The result should be every line in the material below containing the string "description".

• **SOURCE DATA**
————

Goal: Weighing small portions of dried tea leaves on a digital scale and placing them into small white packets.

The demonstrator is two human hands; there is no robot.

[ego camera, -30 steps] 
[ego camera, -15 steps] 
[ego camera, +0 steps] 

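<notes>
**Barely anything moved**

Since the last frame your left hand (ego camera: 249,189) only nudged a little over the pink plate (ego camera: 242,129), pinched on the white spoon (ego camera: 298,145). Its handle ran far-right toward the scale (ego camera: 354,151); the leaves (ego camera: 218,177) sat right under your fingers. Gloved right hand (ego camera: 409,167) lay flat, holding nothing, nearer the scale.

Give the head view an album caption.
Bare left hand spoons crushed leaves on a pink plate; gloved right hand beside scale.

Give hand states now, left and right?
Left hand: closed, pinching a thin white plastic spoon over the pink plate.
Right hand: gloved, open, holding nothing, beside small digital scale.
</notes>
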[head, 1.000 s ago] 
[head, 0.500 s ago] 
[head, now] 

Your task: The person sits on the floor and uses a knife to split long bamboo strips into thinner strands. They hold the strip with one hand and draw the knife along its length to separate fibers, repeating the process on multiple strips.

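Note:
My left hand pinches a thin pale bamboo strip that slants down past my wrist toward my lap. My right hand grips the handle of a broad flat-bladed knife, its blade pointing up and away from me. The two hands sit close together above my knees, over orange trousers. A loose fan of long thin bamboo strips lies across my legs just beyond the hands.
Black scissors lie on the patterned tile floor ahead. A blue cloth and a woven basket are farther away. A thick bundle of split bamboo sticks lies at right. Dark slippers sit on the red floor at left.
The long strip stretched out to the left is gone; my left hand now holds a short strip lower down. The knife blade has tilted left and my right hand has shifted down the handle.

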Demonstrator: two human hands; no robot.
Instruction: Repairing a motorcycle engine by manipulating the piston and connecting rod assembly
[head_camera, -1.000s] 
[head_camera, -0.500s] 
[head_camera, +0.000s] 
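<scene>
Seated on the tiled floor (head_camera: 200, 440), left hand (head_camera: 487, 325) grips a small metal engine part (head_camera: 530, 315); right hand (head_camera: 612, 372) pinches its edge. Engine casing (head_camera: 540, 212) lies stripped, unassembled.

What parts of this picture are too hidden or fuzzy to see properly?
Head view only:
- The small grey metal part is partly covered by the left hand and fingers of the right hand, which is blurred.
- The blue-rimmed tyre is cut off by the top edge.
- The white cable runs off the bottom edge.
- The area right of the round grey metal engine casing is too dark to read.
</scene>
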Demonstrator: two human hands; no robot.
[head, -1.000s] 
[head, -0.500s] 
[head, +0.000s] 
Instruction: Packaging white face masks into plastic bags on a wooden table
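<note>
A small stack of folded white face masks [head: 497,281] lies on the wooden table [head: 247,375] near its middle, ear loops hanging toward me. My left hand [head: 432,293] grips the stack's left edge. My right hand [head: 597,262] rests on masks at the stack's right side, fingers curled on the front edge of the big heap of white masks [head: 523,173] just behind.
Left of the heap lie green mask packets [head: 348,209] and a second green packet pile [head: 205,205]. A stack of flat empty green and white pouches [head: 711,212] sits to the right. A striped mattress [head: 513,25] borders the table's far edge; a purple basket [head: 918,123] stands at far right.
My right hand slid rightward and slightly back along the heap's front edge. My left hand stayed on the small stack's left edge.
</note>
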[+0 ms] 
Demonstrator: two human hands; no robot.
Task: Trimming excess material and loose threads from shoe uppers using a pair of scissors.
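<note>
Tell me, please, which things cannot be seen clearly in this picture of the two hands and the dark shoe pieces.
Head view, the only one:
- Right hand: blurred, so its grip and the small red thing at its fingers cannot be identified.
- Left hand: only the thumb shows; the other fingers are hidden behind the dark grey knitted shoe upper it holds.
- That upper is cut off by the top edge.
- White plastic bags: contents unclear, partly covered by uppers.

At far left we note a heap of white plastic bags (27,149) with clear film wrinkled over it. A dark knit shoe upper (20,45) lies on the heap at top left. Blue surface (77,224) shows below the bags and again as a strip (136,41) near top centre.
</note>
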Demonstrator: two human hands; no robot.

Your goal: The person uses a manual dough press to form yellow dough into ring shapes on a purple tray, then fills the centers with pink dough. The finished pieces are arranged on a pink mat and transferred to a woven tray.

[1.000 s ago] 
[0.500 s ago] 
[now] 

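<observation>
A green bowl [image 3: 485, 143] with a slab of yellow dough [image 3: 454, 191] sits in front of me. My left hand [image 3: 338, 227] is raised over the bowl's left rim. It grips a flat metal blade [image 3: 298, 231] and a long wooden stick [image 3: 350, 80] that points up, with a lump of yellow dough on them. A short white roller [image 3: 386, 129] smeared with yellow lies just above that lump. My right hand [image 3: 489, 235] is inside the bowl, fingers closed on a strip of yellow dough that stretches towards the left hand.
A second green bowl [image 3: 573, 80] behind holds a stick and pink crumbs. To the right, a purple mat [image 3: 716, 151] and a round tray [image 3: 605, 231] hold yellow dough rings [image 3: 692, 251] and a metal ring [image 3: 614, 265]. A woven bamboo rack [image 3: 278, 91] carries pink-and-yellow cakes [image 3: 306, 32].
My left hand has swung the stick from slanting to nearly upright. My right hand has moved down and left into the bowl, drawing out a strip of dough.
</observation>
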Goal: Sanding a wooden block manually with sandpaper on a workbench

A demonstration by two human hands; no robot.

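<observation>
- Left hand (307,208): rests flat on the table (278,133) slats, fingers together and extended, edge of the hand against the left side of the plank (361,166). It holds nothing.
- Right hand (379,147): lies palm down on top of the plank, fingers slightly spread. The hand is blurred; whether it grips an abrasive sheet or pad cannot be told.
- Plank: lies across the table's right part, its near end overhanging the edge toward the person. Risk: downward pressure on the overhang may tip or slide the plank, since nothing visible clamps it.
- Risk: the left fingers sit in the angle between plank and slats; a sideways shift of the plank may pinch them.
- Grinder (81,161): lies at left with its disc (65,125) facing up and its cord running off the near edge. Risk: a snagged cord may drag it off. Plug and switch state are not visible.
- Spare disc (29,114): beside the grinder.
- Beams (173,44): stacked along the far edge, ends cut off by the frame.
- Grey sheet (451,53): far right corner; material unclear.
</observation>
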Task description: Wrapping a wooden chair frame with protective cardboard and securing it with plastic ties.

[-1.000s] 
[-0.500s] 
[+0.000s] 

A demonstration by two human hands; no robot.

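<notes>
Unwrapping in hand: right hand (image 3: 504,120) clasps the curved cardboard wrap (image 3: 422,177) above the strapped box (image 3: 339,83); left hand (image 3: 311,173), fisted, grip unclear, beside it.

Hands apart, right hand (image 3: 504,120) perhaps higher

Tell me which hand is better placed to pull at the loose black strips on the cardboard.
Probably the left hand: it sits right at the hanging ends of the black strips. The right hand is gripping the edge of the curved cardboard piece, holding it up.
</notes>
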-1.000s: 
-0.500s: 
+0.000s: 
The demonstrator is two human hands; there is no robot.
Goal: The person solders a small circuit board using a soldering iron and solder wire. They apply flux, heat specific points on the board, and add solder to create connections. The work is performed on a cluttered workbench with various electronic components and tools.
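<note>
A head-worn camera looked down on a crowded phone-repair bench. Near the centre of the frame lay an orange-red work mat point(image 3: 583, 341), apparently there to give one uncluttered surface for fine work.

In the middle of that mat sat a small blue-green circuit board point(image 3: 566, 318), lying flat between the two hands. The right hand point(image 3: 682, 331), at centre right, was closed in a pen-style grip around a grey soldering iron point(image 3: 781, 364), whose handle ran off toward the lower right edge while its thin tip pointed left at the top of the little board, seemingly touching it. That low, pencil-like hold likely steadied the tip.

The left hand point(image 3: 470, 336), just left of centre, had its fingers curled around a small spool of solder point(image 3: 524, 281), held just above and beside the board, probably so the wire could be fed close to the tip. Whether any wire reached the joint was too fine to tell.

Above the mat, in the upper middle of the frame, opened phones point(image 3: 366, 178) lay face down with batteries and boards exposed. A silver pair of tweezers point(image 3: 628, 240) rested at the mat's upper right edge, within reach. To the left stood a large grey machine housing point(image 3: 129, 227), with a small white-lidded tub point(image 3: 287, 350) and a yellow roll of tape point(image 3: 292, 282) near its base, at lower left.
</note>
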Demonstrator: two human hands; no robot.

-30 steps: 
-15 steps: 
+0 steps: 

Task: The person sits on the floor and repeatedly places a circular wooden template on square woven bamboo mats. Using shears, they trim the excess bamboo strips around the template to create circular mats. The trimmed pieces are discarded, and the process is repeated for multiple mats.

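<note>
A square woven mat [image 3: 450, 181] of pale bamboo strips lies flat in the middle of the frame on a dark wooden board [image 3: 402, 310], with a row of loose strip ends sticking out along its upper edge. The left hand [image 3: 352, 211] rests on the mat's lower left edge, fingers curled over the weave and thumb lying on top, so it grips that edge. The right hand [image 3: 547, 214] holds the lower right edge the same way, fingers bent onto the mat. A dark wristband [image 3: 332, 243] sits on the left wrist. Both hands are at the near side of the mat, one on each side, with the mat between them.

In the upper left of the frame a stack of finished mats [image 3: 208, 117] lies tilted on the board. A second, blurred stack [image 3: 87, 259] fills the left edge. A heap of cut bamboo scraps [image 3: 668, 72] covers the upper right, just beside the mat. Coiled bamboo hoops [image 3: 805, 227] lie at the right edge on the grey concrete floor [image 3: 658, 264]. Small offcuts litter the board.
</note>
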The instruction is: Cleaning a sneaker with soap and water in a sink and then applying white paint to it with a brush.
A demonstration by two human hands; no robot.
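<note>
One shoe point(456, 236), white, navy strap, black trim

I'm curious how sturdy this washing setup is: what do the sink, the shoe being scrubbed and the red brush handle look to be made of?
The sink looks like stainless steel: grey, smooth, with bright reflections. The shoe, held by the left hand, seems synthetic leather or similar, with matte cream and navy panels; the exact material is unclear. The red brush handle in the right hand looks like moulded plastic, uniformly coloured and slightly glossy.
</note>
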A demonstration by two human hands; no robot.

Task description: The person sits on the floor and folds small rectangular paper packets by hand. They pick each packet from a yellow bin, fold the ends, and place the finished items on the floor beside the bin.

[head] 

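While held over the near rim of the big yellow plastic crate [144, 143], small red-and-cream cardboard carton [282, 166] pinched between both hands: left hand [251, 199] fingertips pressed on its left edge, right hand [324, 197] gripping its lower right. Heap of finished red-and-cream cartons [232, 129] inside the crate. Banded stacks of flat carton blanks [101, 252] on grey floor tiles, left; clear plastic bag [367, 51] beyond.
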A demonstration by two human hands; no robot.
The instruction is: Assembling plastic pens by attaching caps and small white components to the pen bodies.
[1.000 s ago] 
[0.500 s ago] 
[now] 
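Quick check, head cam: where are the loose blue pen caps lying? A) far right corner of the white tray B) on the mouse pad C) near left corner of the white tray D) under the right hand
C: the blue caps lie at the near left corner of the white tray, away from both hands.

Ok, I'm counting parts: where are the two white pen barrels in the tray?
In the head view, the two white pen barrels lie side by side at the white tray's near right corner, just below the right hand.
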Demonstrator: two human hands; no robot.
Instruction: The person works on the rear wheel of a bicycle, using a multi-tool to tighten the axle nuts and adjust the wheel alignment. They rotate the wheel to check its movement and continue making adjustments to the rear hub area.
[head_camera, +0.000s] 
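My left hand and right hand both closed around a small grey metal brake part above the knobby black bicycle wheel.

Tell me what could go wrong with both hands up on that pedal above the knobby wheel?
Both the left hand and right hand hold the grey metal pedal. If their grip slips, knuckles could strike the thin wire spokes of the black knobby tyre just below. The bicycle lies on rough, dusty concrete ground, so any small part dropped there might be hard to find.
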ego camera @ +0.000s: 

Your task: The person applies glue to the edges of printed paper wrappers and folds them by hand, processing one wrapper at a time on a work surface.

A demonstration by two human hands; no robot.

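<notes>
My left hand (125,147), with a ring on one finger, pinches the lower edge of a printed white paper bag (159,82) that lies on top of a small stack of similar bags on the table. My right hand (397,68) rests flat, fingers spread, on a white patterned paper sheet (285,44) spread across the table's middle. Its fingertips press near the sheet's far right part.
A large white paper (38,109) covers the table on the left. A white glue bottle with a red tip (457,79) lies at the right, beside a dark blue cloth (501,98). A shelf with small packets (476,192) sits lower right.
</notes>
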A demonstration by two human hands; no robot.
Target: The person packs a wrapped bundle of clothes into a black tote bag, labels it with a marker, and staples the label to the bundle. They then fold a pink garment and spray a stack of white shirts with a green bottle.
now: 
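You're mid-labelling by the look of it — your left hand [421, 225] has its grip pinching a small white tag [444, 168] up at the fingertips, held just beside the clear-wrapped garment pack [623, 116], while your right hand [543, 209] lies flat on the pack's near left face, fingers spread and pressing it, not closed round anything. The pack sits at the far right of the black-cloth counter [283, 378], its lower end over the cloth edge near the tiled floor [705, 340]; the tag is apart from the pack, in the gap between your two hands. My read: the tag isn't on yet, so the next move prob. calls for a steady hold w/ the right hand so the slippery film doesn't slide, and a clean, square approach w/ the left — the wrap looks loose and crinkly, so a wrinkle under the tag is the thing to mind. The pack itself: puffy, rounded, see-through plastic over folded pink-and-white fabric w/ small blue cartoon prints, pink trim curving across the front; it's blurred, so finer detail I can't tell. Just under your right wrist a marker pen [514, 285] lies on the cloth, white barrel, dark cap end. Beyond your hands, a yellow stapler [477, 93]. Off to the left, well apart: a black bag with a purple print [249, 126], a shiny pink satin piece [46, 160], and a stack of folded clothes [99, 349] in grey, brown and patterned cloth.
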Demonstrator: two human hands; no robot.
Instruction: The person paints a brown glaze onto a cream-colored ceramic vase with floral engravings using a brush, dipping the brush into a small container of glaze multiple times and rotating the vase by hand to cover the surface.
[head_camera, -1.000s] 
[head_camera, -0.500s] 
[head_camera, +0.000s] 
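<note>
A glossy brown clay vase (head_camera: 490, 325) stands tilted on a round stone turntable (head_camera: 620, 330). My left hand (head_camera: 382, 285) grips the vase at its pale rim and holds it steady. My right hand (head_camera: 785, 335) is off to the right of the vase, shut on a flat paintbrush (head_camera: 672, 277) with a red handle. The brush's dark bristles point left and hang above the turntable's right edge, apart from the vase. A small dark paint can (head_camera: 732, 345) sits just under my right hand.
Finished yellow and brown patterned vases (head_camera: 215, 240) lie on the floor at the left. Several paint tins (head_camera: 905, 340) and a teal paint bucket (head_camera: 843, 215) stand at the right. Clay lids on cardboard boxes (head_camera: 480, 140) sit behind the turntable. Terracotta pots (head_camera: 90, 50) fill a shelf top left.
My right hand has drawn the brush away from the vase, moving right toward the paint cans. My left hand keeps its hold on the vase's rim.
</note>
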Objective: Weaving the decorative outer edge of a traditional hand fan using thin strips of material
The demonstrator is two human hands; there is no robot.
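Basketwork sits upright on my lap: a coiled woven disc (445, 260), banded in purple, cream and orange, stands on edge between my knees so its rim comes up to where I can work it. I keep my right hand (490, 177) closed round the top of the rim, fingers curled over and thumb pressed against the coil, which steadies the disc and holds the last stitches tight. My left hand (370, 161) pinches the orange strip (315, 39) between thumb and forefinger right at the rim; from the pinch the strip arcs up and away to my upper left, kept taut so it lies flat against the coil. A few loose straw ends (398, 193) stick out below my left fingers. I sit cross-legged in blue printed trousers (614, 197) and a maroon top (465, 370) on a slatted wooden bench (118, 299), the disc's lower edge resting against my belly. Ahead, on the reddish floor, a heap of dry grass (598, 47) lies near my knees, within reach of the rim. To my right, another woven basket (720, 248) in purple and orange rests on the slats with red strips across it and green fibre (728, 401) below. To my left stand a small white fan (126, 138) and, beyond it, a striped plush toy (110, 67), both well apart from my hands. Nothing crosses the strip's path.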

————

• **RESULT OF THIS EXERCISE**
Task description: Wrapping a wooden chair frame with protective cardboard and securing it with plastic ties.
Task description: The person sits on the floor and folds small rectangular paper packets by hand. They pick each packet from a yellow bin, fold the ends, and place the finished items on the floor beside the bin.

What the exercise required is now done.